We must equip those staff with the necessary tools. It’s completely normal for teachers to feel apprehensive about this and feel as if they’re not sure what to say through fear of making things worse.
Listening can be good support
Let’s give them the language and emphasise that listening and empathising rarely does any harm. We don’t need to fix anything, often simply holding the space and allowing someone to be heard effectively is the first step people need.
What can staff say when they have these conversations? What might the content of the conversations include? I suggest the following:
- Use humanising adjectives such as "heavy", "overwhelmed" and "saturated".
- Let’s use emotion theory to remind us that we don’t experience emotion singularly. Often I hear staff ask, "How are you feeling?" and then allow one response. Emotion theory tells us that we don't feel emotions singularly and that our body enters an arousal state way before we label emotions. That process is confusing and certainly not straightforward for many young people. We need to allow more time to think on this, and say things like, “Let me know later today or tomorrow what you think.”

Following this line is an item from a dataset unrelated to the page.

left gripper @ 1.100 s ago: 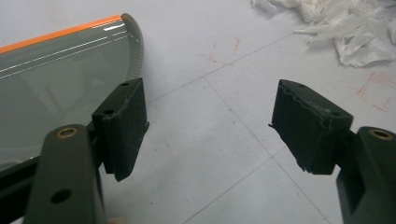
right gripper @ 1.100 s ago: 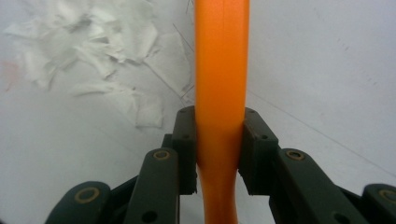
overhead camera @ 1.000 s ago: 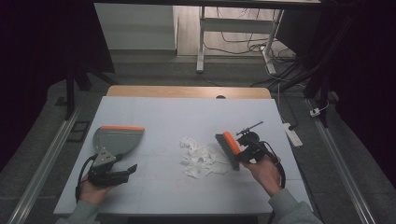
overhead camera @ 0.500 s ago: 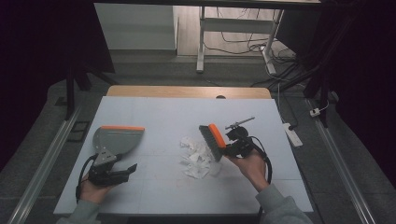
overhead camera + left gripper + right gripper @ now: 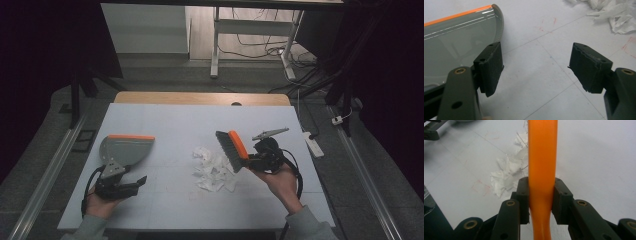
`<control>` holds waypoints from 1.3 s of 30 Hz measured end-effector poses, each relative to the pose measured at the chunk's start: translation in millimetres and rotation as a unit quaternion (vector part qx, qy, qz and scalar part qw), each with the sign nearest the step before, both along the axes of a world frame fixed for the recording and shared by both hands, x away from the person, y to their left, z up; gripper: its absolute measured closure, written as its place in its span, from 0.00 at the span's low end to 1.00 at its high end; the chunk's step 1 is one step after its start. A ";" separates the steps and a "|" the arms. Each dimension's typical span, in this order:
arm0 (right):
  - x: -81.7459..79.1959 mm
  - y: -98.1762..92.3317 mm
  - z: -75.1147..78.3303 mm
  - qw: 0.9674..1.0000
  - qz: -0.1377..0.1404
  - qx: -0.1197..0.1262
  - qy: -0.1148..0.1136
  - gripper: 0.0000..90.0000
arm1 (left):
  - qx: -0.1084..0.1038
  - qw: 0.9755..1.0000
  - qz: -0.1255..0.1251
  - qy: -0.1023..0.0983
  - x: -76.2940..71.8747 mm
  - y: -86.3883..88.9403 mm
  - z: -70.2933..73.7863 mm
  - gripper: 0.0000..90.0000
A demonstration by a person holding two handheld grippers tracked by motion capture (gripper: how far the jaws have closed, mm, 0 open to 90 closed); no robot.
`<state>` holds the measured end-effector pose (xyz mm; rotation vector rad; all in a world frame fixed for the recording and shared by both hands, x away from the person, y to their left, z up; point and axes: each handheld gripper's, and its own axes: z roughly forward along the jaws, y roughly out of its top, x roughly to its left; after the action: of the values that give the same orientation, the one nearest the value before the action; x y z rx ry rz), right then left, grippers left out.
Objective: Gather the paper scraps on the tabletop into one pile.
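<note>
**Orange brush clamped, dustpan loose**

Orange-backed brush (image 5: 231, 151) is pinched by its handle in the right gripper (image 5: 250, 162), bristles just right of the paper scraps (image 5: 212, 167) mid-table. Left gripper (image 5: 131, 184) jaws spread wide, gripping nothing. Grey dustpan (image 5: 125, 150) flat on table (image 5: 175, 120) just ahead of it, left of scraps.

The right gripper (image 5: 541, 200) has its two black jaws clamped on a smooth orange plastic brush handle (image 5: 542, 157) running straight up the frame. Crumpled white paper scraps (image 5: 507, 173) lie on the pale table (image 5: 596, 152) just left of the handle.
</note>
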<state>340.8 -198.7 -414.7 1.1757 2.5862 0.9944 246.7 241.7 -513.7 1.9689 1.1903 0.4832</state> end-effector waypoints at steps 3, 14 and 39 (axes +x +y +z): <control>-0.1 -7.3 -4.9 1.000 -0.004 -0.006 -0.010 0.78 | 0.000 1.000 -0.002 0.001 0.3 -0.7 -0.1 0.31; -9.6 -54.1 -31.9 0.998 -0.022 -0.022 -0.047 0.78 | 0.004 1.000 -0.012 0.002 1.3 -4.2 -0.3 0.31; -28.2 -96.8 -52.0 0.996 -0.019 -0.016 -0.088 0.78 | 0.008 0.999 -0.035 0.000 3.5 -11.1 0.4 0.31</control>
<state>312.6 -295.4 -466.7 1.0745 2.4251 0.9977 250.2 230.6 -513.3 2.0165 1.1160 0.4583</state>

- Explain that brains can catastrophise quite easily.
- Explore self-talk.
- Discuss vulnerability.
- Describe ways of coping with stress.
- Explain about low mood not necessarily being depression. It is possible to not be depressed and still suffer from low mood.
- There is a difference between being anxious and being nervous. There are many different levels – feeling nervous doesn’t mean you have an anxiety condition.
- Hope: let’s use this word and go after the hopelessness that many may feel.
- Never underestimate the phrase “I’m so glad you came and spoke to me”. It can lead to, “Can I support you in talking to someone about this?”
- Ensure appropriate staff members know how to co-produce a safety plan. A safety plan provides a practical and certain plan for someone when they experience suicidal thoughts or thoughts of self-harm. It can be completed by anyone and is often used by educators, parents, GPs, friends or family members to help get someone through the next few hours or days whilst a referral takes shape. Colleagues, students, family members and I all have one. I recommend that everyone do it. For more information on safety plans, click here.
I’m not suggesting that conversations are the only way tackle the levels of distress we are seeing daily in our schools and I’m certainly no fan of the simplistic narrative around "just talk".
We also need the resources and tools that allow us to have those conversations and be able to support pupils therapeutically.
But we can ensure that we start in a better place. I’ve had many of these conversations with staff members and students over the years and I can assure you that an authentic and human conversation is often a very good place for people to begin the support process.
Together let’s humanise mental health.